* WHAT YOU WILL DO: Copy out exactly the line that contains "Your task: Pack" and all lines following it to the end of the data.

* STORED DATA:
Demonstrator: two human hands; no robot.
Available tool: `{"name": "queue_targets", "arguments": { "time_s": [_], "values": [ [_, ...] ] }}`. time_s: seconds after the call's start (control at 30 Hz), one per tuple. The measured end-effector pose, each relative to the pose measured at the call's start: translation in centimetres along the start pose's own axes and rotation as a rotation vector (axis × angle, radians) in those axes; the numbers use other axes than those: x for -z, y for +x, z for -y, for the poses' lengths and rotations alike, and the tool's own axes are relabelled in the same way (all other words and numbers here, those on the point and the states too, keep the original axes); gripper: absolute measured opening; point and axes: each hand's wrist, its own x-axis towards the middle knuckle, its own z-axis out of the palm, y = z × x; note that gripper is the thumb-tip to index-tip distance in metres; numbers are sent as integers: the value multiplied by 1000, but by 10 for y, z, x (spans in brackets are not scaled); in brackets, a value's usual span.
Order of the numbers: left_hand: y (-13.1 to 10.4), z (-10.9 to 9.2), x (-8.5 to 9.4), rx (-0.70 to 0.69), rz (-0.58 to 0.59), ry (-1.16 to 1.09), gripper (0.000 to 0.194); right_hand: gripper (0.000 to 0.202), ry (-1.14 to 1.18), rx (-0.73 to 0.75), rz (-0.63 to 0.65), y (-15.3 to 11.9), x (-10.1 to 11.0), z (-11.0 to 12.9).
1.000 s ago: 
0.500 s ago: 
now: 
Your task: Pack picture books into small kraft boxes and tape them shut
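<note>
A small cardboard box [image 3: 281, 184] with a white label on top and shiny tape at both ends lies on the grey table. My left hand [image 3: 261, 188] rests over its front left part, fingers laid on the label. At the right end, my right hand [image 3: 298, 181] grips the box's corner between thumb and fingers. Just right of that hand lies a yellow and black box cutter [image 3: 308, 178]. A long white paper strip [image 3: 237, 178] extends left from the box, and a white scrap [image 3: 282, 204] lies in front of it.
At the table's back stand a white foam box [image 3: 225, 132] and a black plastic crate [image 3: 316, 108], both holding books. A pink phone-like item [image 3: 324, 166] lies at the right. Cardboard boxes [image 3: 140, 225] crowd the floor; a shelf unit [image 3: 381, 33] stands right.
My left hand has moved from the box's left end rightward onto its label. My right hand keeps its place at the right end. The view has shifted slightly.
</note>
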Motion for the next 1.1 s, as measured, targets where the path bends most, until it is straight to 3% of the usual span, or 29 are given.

* REPLY TO THE TASK:
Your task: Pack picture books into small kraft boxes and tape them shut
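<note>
A small cardboard box [image 3: 281, 184] with a white label on top and shiny tape at both ends lies on the grey table. My left hand [image 3: 261, 188] rests over its front left part, fingers laid on the label. At the right end, my right hand [image 3: 298, 181] grips the box's corner between thumb and fingers. Just right of that hand lies a yellow and black box cutter [image 3: 308, 178]. A long white paper strip [image 3: 237, 178] extends left from the box, and a white scrap [image 3: 282, 204] lies in front of it.
At the table's back stand a white foam box [image 3: 225, 132] and a black plastic crate [image 3: 316, 108], both holding books. A pink phone-like item [image 3: 324, 166] lies at the right. Cardboard boxes [image 3: 140, 225] crowd the floor; a shelf unit [image 3: 381, 33] stands right.
My left hand has moved from the box's left end rightward onto its label. My right hand keeps its place at the right end. The view has shifted slightly.
</note>
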Motion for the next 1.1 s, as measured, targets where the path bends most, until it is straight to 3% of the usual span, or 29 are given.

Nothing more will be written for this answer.